▶ [Aim of the exercise]
Find and return every line of the data that contains the word "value".

▶ [Provided data]
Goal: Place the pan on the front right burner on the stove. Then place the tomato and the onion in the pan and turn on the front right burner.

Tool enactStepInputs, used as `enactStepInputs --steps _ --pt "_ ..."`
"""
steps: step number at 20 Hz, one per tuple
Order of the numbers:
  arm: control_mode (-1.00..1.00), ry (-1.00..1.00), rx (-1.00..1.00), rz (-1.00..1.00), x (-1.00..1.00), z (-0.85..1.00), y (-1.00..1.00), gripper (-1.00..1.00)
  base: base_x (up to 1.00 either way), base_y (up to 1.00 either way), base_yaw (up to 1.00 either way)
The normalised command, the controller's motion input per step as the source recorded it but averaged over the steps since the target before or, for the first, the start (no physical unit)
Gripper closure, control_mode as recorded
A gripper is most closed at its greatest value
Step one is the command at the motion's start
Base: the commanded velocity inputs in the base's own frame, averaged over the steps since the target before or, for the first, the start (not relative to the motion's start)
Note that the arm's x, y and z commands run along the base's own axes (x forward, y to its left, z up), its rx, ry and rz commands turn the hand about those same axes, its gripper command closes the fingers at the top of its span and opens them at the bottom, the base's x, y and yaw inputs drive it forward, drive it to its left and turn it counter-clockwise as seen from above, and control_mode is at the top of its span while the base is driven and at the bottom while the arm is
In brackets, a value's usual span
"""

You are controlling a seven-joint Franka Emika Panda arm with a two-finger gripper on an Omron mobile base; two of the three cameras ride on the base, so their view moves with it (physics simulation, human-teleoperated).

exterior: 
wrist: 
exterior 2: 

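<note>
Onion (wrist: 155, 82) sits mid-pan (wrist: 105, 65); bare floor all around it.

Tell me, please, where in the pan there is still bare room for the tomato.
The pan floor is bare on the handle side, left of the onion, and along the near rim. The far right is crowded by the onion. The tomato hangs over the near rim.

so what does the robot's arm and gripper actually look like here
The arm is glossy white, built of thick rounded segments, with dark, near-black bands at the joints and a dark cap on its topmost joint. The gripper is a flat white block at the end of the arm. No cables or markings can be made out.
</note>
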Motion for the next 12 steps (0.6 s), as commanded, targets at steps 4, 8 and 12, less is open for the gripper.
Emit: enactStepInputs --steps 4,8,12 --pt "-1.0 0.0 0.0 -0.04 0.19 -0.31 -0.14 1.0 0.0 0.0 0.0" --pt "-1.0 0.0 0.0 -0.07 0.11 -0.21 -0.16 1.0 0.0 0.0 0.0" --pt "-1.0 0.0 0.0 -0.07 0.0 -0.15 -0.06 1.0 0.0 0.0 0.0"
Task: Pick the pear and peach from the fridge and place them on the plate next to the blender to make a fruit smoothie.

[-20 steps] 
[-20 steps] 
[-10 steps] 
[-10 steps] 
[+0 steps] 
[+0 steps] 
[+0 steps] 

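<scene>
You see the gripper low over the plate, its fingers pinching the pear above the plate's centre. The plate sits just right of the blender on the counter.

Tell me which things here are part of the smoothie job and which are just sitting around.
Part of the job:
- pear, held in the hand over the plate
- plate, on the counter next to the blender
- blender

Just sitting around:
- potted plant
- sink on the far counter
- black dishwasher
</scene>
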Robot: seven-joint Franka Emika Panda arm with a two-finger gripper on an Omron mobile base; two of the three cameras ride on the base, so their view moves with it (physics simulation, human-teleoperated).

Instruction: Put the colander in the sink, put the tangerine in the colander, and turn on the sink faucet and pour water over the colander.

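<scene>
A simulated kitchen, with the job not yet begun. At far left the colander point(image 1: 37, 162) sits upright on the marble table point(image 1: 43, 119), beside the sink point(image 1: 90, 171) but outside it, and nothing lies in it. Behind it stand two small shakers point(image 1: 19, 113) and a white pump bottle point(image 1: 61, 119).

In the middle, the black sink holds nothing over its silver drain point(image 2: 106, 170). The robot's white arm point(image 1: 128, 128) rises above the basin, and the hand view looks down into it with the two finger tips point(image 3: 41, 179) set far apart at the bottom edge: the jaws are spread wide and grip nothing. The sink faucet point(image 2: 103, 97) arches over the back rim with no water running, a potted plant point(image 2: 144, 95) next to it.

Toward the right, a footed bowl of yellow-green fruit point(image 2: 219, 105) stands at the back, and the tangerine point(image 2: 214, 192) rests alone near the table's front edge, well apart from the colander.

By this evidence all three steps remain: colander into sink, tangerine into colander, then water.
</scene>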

▶ [Written response]
A gripper is most closed at its greatest value
In brackets, a value's usual span

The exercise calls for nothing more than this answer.